I have an interesting design problem that I will attempt to simplify in a toy problem below:
I wish to design a system for which the output will be student objects based on certain inputs and intermediary processing. The flow will be as follows: I have a list of classrooms as one type of input. To generate the output, the processing steps are:
Filter each classroom by students under the age of X (lets say 10)
Sort the filtered results by any permutation of this hierarchical order: height, weight, arm length
Return the top 8 students.
Another input can simply be a list of students I already have and want included as part of the result. For example: Input 1: List of 3 students, Input 2: List of 2 classrooms for which the processing steps above will run.
What would be the best way to design such a system with inputs being:
input type {student list|classroom list},
filter type {age|height|etc},
sort order{any ordering of height,weight,arm length},
returnNum{how many students to return}
The system should be flexible enough to accommodate more input types and more sort order entries {ie. sort students by shoe size}. What data structure can I use to model each part of this section (ie. what is the best way to represent the sort order criteria?) Is there any design pattern that would fit these needs? Any help with the architecture design would be greatly appreciated!
Well, what you're suggesting can be done easily with Java 8 streams, so I guess one pattern you could follow is that of a pipeline. You could also implement this using internal iterators:
List<Student> found = Stream.of(student1, student2, student3, ..., studentn)
.filter(s -> s.getAge() > 100)
.sorted(Comparator.comparing(Student::getHeight).thenComparing(Student::getWeight))
.limit(10)
.collect(Collectors.toList());
From the requirements, although both Student and Classroom are StudentSources, the filtering and sorting always act on Student (they're never filtered or sorted by classroom, in your sample inputs). Filtering is pretty easy:
// interface with a single method, reduces to a lambda too
interface Filter<T> {
boolean accept(T candidate);
}
Sorting is canonically:
package java.util;
// interface with a single method, reduces to a lambda too
interface Comparable<T> {
int compareTo(T a, T b);
}
Both of the above are applications of the Visitor design pattern.
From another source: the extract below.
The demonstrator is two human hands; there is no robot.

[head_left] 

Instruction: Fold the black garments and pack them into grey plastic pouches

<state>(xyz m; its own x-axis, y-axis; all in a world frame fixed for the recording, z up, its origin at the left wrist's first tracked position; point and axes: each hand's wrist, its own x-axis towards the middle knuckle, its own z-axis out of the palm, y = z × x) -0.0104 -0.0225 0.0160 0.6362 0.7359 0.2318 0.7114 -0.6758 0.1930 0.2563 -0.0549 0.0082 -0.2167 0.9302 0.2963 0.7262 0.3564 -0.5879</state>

As with the succinct answer by #Edwin, you line up your visitors in a pipeline (configuration phase) and then visit them (execution phase). Notice that the Visitor pattern has 'reasons' which um, students should read up on in their 'Gang of 4' book.
You don't say much about:
how the inputs are represented to the program (eg. as text which needs to be parsed)
whether the same student might conceivably appear in more than 1 classroom, or the list-of-students ... this has bearing on which Java collection you might choose to pass the Comparator to;
So the task at hand boils down to:
read the definitions of the filters, sorters, limiters, create visitors for these
read the data (classrooms/students), and for each student discovered, do if passesAllFilters(student) okstudents.add(student); where okstudents is a java.util.TreeSet primed with a Comparator, stop when limit is reached.
You could possibly quibble that the step which takes 'input that defines filter(s)' is a 'factory method', but that's really of no help .. List<Filter<Student>> getFilters(String filterSpec) doesn't really get you anywhere where a factory method is useful. Parsing the filters and coming up with code which references particular properties of Students, applies the expressions, etc, may not be a trivial task. Depending on the types of expressions your filters are required to permit, you might want to look into a compiler-generator like ANTLR 4. You'll likely need to use reflection.
take a look at https://docs.oracle.com/javase/7/docs/api/java/util/SortedMap.html
you can use multiple SortedMap (one for every key), in which you put every element of your list whit the corresponding key for every map (es: sortedMapAge.put(carl, 18) ..sortedMapHeight(carl,"1.75") ...).
so with iterator you can access your list members through the varius keys using the appropriate SortedMap.
And if you want to store alla that maps in a further abstraction layer you can store them in a hashmap and use as key the key identifier (sortedMapAge...key Age, sortedMapHeight height ....)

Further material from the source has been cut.